College Football Betting: NCAAF Death Valleys Live Up To Nicknames

College Football Home Field Advantage

Sunday, August 14, 2016 7:22 PM GMT

Home field advantage is always a big part of setting college football odds, but which stadiums really are the toughest for visitors to pull off upsets?

My two favorite sports to watch might be baseball and college basketball, but when it comes to my preference for actually being in attendance, a college football game sits at the top of the list. There's just nothing quite like the atmosphere of a crisp autumn Saturday afternoon on a college campus.

There's also nothing quite like the advantages that many teams have playing on their own campus in front of 70, 80, 90 thousand or more fans, most of whom are cheering for the home side. Fans certainly understand their role in this phenomenon, though their exact contribution is often intangible. Still, it's certainly a measurable factor when it comes to sports books setting their college football odds.

A team has to be downright awful not to draw at least three points in consideration from the books, and the advantage of playing at home can often lead to a touchdown or more on the NCAA football betting card.

 

LSU & Clemson Historically Two Of The Best
The home gridirons for two schools have built such a strong reputation for being hostile environments, they're nicknamed Death Valley. Coincidentally, they each host Tigers, Clemson and LSU, and the fans at both stadiums can frequently resemble caged Tigers.

It's almost impossible to find a tougher place for visitors to pull off a win than Baton Rouge.  Louisiana State has won 98 of the last 113 games played on its turf, the Bayou Bengals an impressive 31-4 in front of the home fans since the start of the 2011 season. The Tigers were officially 5-1 as the home team last year, 6-1 when you include their contest vs. South Carolina which was moved from Columbia because of flooding, and they went 5-2 against the spread in those contests. Their biggest SEC games are at home this season against Ole Miss on October 22 before a bye week is followed by a visit from Alabama.

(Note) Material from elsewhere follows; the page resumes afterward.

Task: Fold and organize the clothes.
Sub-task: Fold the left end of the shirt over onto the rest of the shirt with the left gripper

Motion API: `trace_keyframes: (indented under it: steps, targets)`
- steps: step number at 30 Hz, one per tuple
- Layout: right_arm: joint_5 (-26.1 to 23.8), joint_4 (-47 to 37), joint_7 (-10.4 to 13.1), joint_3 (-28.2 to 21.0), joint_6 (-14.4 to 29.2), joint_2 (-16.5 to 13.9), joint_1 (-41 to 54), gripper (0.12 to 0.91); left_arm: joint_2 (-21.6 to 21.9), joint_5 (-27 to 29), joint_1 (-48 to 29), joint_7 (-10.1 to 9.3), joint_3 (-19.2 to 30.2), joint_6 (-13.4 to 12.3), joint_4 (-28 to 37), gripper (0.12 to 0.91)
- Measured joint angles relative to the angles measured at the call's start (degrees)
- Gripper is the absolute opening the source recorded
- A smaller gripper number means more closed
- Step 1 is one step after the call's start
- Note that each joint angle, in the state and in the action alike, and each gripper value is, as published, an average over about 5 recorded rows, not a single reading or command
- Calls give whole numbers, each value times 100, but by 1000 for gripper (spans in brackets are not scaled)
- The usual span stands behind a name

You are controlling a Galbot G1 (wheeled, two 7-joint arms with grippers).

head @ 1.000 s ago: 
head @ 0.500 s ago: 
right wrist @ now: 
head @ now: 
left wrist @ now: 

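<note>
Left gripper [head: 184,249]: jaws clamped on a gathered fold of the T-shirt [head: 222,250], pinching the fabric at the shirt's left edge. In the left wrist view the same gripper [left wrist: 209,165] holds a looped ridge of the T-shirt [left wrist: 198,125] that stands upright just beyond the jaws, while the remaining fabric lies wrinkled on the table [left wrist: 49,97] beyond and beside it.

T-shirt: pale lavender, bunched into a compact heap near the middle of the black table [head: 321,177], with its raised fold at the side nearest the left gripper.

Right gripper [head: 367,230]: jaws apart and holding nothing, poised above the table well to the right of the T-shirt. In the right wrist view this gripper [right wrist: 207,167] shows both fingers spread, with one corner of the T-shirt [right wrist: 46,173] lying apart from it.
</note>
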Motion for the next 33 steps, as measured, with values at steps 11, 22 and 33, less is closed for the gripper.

We recently included Clemson on our list of schools with relatively easy schedules in 2016, and Dabo Swinney's squad enters the season riding a 16-game home win streak, the last loss coming to Florida State in 2013. The Tigers are very likely to extend that to 23 by the end of this campaign, though they were just 3-4 ATS at home last year and face their two toughest opponents on the road, at Auburn in Week 1 and an October 29 matchup in Tallahassee vs. the Seminoles.

 

Waco Has Been Toughest Big 12 Stop
Stanford has proven to be one of the toughest venues out west in recent years, the Cardinal cutting down 31 of the last 35 schools to pay a visit.  The Farm proved inhospitable to six of seven last year, college football bettors giving up from 4 to 20 points cashing five of those seven games. With Heisman favorite Christian McCaffrey leading the way, Stanford could go 6-0 at home, this time around, the biggest game being USC in Week 3. The road slate looks awfully tough, however, the Cardinal having to make treks to UCLA, Notre Dame and Oregon.

Baylor moved into a new stadium two seasons ago and promptly won its first 11 games before dropping the final two at home last year. That leaves the Bears 31-3 in Waco since 2011, the best Big 12 home mark in that span, though a more pedestrian 6-5 against the spread the last two seasons.

The Big House in Ann Arbor and The Shoe in Columbus have long been two of the most unfriendly venues in the Big Ten. Michigan is 28-7 at home since 2011, but just 7-6 ATS the last two campaigns, while Ohio State is a sparkling 33-4 at home, but a woeful 1-6 ATS in 2015.

Lest we forget, teams in the Power 5 conferences don't have a monopoly on home field advantage. Take Northern Illinois, for example; the Huskies have only lost two home games out of 28 since 2011, though the more profitable college football pick has been to fade them at home with a 7-11-1 ATS mark the last three seasons.